Cette fausse amie la conscience
Freud dans le domaine psychique (et cette idée domine toute sa méthode) n’admet jamais qu’une chose soit due au simple hasard ou dénuée de sens. Pour lui tout évènement psychique a un sens précis, toute action a son acteur ; et comme, dans ces actes manqués, le conscient n’agit pas, mais se trouve supplanté, quelle peut-être cette force qui le supplante sinon, l’inconscient, cherché depuis si longtemps et si vainement ? L’acte manqué, pour Freud, ne signifie donc pas étourderie, absence de pensée, mais au contraire triomphe d’une pensée refoulée. Par ces lapsus s’exprime « quelque chose » que notre volonté consciente voulait réduire au silence. Et ce « quelque chose » parle la langue inconnue, qu’il faut d’abord apprendre, de l’inconscient.

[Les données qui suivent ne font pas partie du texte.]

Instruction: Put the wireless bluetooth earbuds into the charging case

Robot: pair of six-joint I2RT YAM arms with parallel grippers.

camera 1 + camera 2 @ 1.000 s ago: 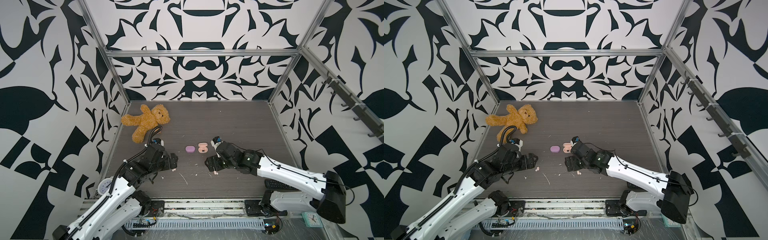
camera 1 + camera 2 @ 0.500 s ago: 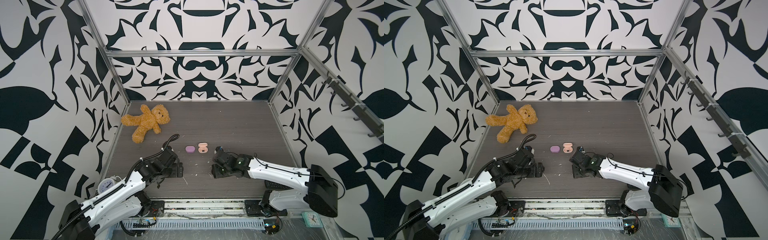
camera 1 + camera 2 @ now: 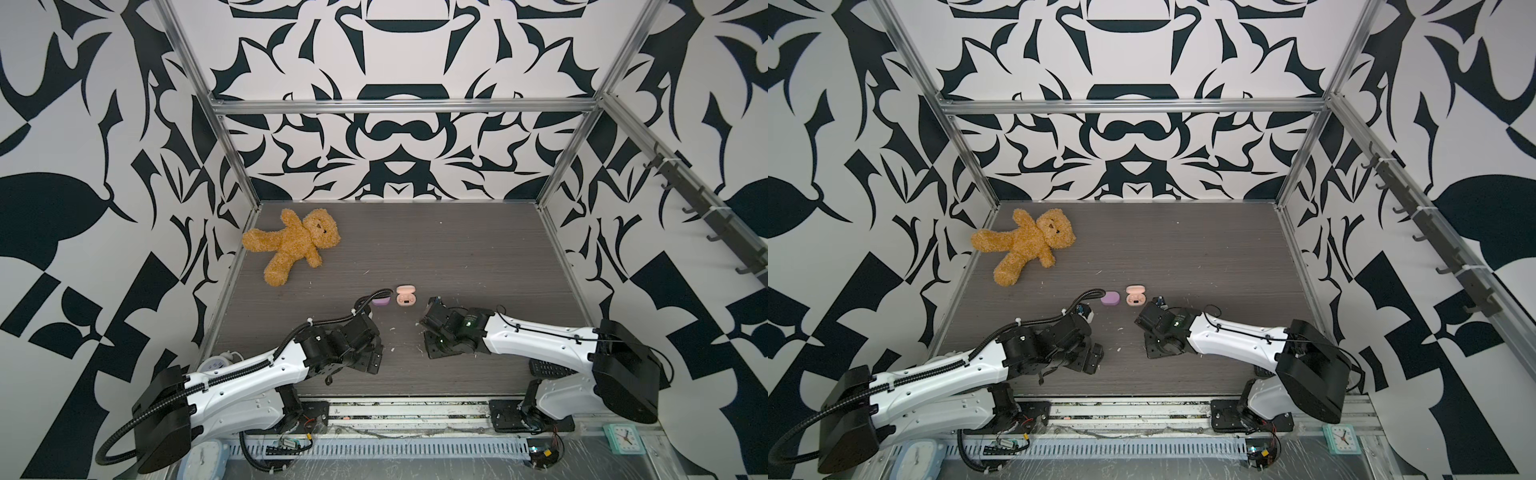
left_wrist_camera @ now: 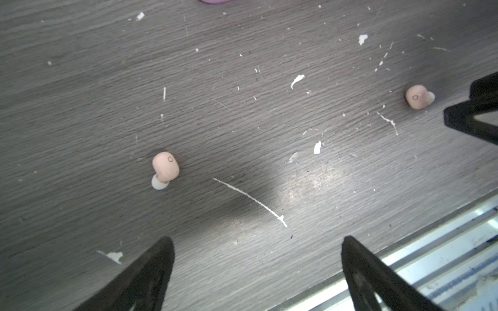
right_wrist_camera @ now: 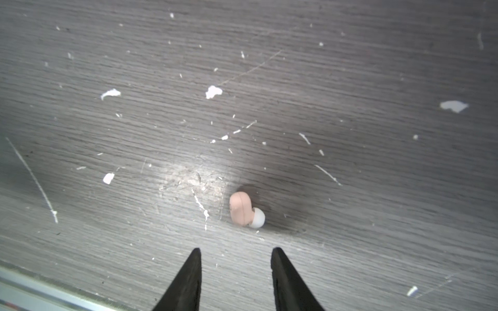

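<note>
1. The right gripper (image 5: 235,249) hangs low over the grey table (image 5: 350,80), its two black fingers a narrow gap apart with nothing between them.
2. The second peach earbud (image 5: 244,211) lies on the table just ahead of that gap, a little towards one fingertip. It is clear of both fingers and touches neither. Its white tip (image 5: 257,218) rests on the wood.
3. The left gripper (image 4: 257,238) is released, its fingers spread wide and empty above the table.
4. The first peach earbud (image 4: 165,169) lies on the table ahead of the left gripper. It is nearer one fingertip than the other and well short of both.
5. In the left wrist view the second peach earbud (image 4: 419,96) shows well apart from the first, just beside a black finger (image 4: 474,113) of the right gripper.
6. In both top views the peach case (image 3: 406,295) (image 3: 1136,296) sits open near the middle of the table, beyond both grippers. Both of its sockets look unfilled, though they are too small to be sure.
7. The lilac case (image 3: 381,300) (image 3: 1111,298) sits just beside the peach case on its left and appears closed. Only a sliver of it shows at the edge of the left wrist view.
8. White scraps (image 5: 214,92) are scattered over the wood around both earbuds.
9. A teddy bear (image 3: 293,245) lies at the far left of the table, well apart from the cases and both arms.
</note>
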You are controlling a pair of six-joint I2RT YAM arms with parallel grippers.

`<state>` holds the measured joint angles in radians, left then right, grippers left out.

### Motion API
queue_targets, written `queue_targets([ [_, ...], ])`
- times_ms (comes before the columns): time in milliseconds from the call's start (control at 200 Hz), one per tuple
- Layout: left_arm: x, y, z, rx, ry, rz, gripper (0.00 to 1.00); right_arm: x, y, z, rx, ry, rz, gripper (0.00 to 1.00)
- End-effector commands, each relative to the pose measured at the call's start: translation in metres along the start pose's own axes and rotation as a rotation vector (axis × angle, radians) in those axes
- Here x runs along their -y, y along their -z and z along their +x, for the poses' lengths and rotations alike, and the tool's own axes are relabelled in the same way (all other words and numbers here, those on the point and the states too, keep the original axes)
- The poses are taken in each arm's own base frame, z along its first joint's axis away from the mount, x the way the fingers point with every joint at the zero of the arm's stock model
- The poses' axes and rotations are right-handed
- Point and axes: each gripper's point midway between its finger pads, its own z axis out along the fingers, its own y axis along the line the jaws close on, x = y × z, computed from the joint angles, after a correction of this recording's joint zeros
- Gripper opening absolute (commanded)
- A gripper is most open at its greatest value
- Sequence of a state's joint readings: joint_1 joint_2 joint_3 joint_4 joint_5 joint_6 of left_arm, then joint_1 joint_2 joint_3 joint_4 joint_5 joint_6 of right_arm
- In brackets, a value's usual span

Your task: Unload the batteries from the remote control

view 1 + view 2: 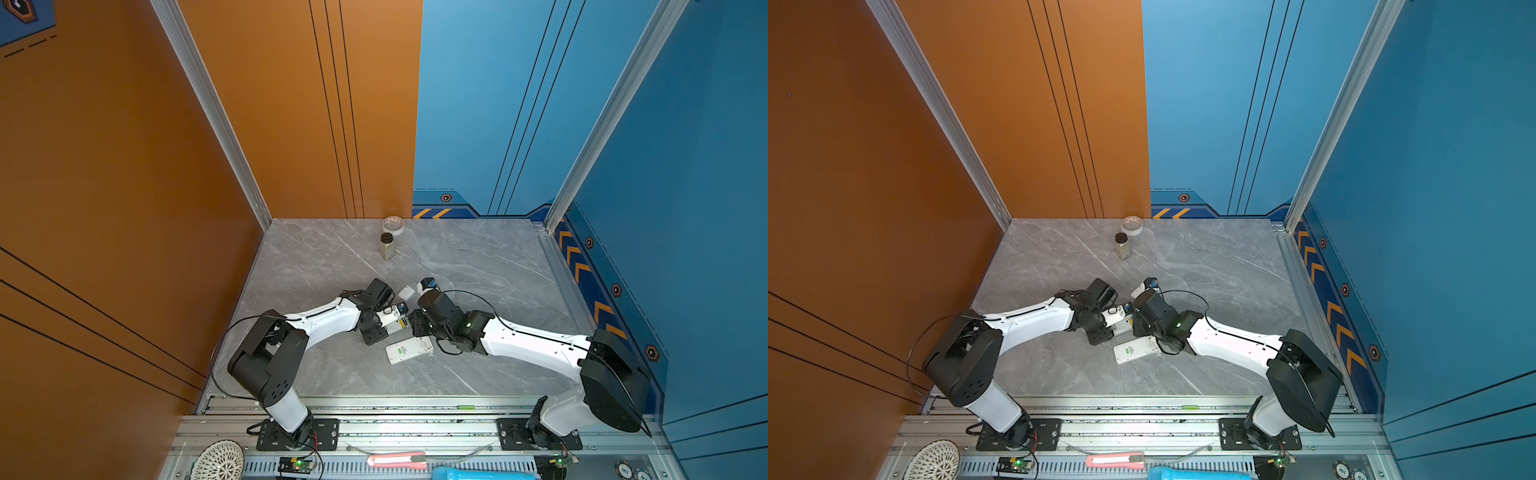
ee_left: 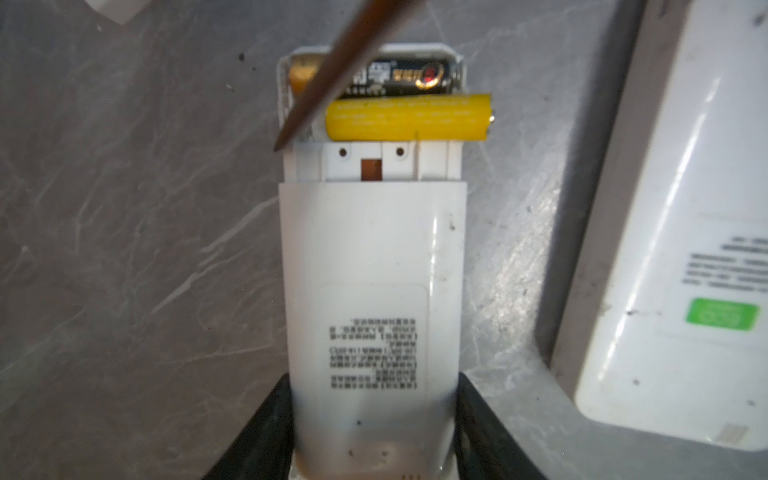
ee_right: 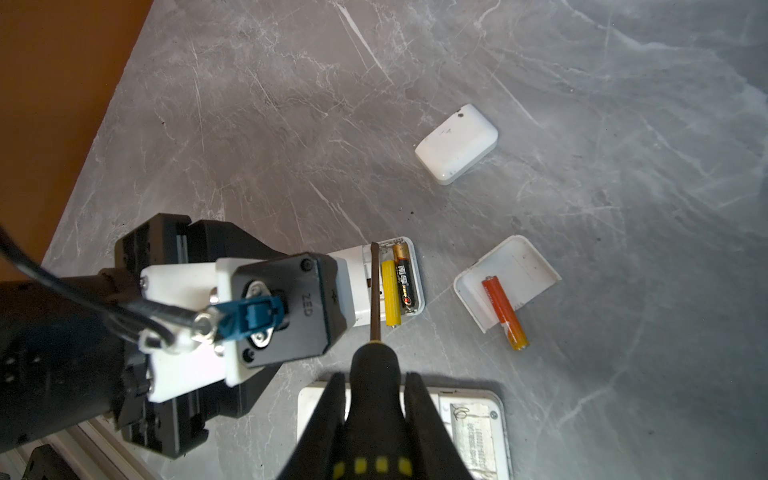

Ainsi s’éclaire un principe : premièrement, tout acte manqué, toute action résultant apparemment d’une « erreur », exprime un vouloir caché. Deuxièmement, dans la sphère consciente il doit y avoir une résistance active contre la manifestation de l’inconscient. (…)
L’acte manqué trahit son attitude véritable, il divulgue à sa propre épouvante son secret désir de voir abaisser plutôt qu’exalter la découverte de son collègue. On dit en se trompant ce qu’en effet on ne voulait pas dire, mais ce qu’en réalité on avait pensé. On oublie ce qu’intérieurement on voulait vraiment oublier. Presque toujours l’acte manqué est un aveu et une auto-trahison.